In yesterday’s blog, we began a general discussion of how our food choices affect the environmental health of our oceans. With catches of wild fish declining worldwide, people have increasingly been raising food species of fish by “aquaculture”—more commonly known as fish farms. These facilities have grown so rapidly over the last few decades that almost half the fish eaten worldwide (46 percent) are now raised via aquaculture. At first glance, aquaculture seems like a reasonable way to continue feeding the ever-growing worldwide demand for fish while taking pressure off our depleted fisheries.

Unfortunately, aquaculture seems to pose as many environmental problems as it solves.

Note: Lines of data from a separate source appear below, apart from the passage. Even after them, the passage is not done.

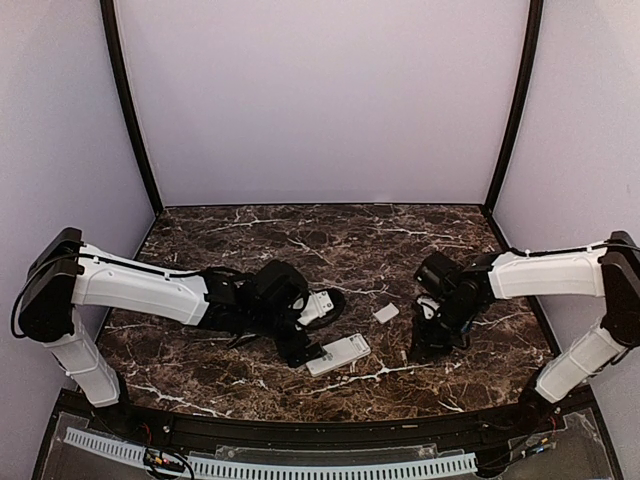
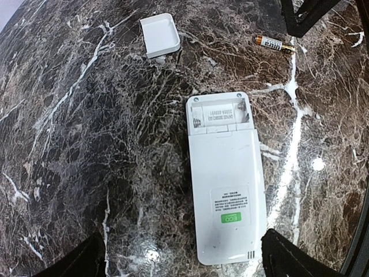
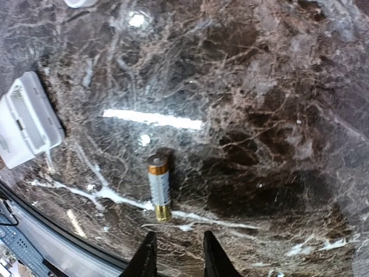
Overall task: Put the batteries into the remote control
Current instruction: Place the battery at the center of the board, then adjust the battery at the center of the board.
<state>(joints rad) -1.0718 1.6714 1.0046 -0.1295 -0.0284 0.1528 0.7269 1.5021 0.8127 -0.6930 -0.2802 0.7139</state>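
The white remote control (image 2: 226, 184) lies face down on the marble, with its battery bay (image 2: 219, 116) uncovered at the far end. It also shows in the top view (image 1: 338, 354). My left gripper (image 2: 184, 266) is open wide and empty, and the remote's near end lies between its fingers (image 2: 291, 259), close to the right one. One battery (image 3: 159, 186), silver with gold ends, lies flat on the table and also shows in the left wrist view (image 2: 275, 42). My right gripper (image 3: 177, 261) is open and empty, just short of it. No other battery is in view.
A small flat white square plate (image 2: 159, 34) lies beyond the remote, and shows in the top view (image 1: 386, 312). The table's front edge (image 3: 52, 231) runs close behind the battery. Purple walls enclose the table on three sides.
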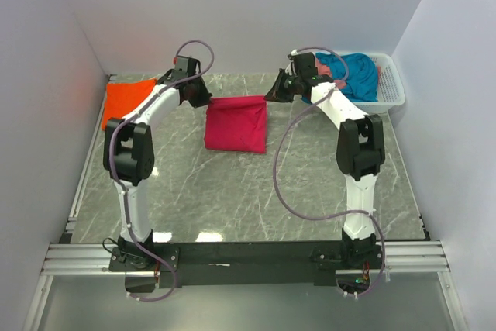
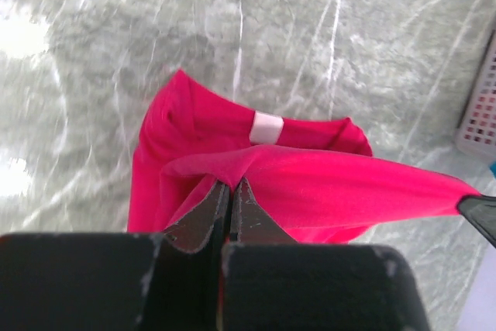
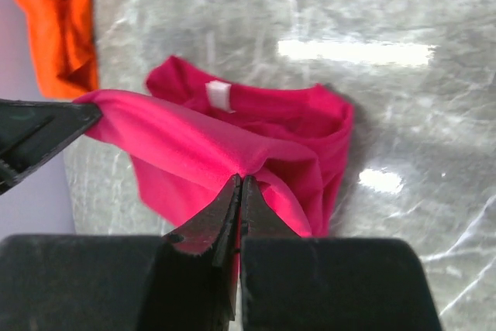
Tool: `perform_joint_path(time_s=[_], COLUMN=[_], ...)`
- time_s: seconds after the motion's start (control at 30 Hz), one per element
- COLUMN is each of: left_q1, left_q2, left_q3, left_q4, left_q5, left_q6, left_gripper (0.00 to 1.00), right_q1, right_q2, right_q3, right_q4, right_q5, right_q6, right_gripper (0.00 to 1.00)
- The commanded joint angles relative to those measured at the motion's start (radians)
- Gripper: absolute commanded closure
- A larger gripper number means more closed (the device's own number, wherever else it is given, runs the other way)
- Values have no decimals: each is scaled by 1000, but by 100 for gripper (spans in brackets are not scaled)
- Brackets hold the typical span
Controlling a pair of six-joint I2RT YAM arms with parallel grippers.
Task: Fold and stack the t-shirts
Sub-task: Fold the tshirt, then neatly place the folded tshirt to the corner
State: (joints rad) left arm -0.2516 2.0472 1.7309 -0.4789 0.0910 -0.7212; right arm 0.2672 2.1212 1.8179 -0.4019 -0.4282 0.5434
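A magenta-pink t-shirt (image 1: pixel 236 123) lies partly folded at the middle back of the table, its far edge lifted and stretched between both grippers. My left gripper (image 1: pixel 203 101) is shut on the shirt's left far corner (image 2: pixel 225 180). My right gripper (image 1: pixel 273 95) is shut on the right far corner (image 3: pixel 242 172). A white neck label (image 2: pixel 267 127) shows on the shirt. An orange t-shirt (image 1: pixel 126 100) lies folded at the back left, also in the right wrist view (image 3: pixel 62 21). A teal-blue t-shirt (image 1: pixel 353 74) sits in the basket with a bit of salmon-pink cloth (image 1: pixel 339 83).
A white slatted basket (image 1: pixel 391 87) stands at the back right corner; its wall shows in the left wrist view (image 2: pixel 479 106). White walls close in the back and both sides. The grey marble tabletop (image 1: pixel 248 199) stretches toward the arm bases.
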Motion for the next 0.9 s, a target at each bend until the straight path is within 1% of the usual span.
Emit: perform_joint_path(time_s=[0.0,0.07,0.1,0.13,0.17,0.2,0.23,0.27,0.3,0.37,0.4,0.47,0.5,0.57,0.6,0.63,0.67,0.7,0.77,0.8,0.87], left_q1=[18,21,23,25,26,28,32,32,34,32,32,34,34,32,32,32,31,31,28,28,18], left_q2=[59,85,109,120,128,139,140,139,127,101,67,35,9,-11,-13,-15,-16,-16,-7,-1,16], left_q3=[85,122,133,153,163,171,186,188,187,148,124,44,17,-50,-66,-97,-111,-135,-154,-160,-160], left_q4=[17,7,2,-12,-18,-27,-35,-43,-43,-18,-6,20,40,48,46,48,51,62,75,83,92], left_q5=[35,53,56,52,49,41,39,41,44,50,55,72,78,99,108,116,118,118,130,138,133], left_q6=[65,94,100,108,111,112,115,120,123,124,124,117,115,115,115,121,120,118,118,120,135], left_gripper=[99,99,92,85,73,34,18,1,1,1,1,1,1,1,1,1,0,0,1,1,0], right_q1=[-28,-34,-36,-39,-43,-48,-51,-54,-52,-51,-46,-42,-33,-26,-20,-11,-3,3,18,23,26], right_q2=[40,62,71,89,100,114,137,143,141,91,62,-41,-75,-170,-202,-261,-292,-325,-406,-458,-506], right_q3=[70,70,78,86,96,141,170,196,228,203,128,33,-53,-141,-228,-274,-322,-404,-483,-553,-620], right_q4=[-18,0,11,18,21,-1,-23,-46,-82,-77,-34,15,41,61,84,95,109,130,143,155,170], right_q5=[9,14,9,5,3,-12,-21,-23,-15,-17,-23,-41,-41,-43,-40,-37,-34,-29,-14,-9,0], right_q6=[18,30,35,33,27,18,9,-17,-32,-59,-62,-68,-72,-86,-91,-92,-97,-99,-103,-105,-97], right_gripper=[100,100,100,90,73,47,37,33,28,27,26,26,26,26,25,25,25,25,24,24,24])
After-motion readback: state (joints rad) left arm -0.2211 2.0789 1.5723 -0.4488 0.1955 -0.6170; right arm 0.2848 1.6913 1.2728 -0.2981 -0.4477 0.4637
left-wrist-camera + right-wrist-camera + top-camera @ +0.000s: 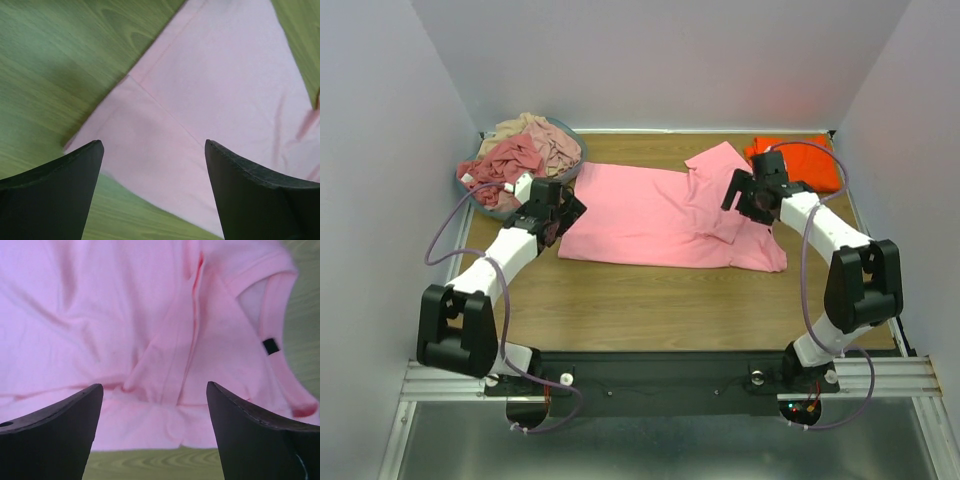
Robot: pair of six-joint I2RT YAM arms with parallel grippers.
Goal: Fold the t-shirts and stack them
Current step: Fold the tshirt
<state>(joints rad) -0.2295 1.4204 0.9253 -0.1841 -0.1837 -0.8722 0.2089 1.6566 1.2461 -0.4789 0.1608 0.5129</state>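
Top external view: a light pink t-shirt (660, 220) lay flat on the table (650, 300), its long axis running left to right between two arms.
Over its left edge hovered the left gripper (563, 208), over the collar end (cloth rumpled there) the right gripper (748, 195); both jaws stood wide apart and empty, each arm nearest its own end.

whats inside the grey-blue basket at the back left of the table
A crumpled dusty rose cotton t-shirt and, behind it, a crumpled beige cotton t-shirt, heaped above the rim of the grey-blue oval basket. Anything beneath them, and the basket's floor, is covered.
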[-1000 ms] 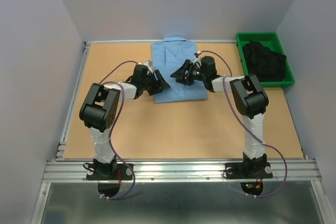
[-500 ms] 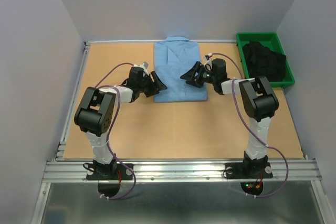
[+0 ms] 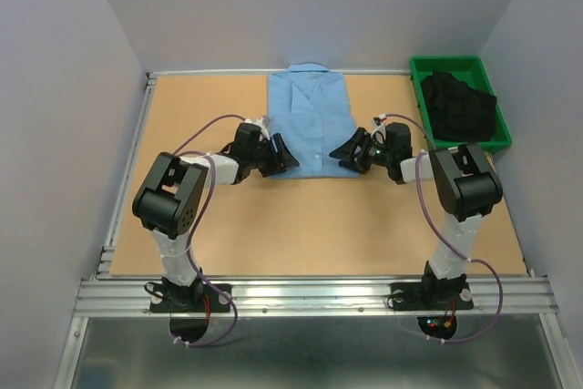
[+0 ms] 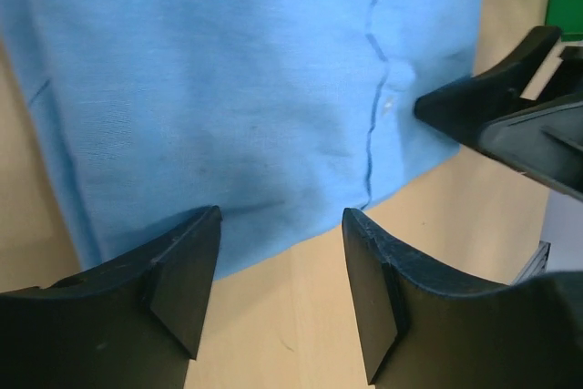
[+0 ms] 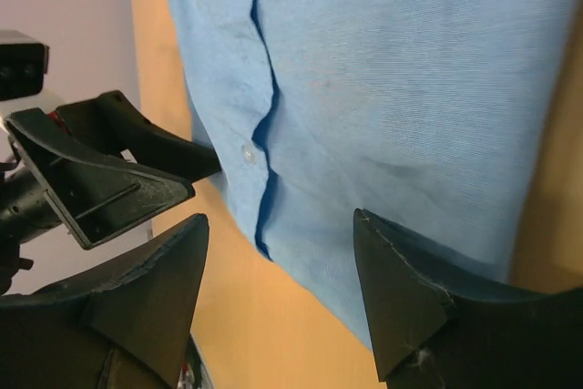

One of these problems is that it produces the same conditions caused by the runoff of chemical fertilizers in farming, creating waters rich in phosphates, nitrates, and organic nutrients that promote the rapid and large-scale growth of plant life, especially algae. This, in turn, leads to the leaching of oxygen from the waters and the formation of the same dead zones caused by chemical fertilizer runoff.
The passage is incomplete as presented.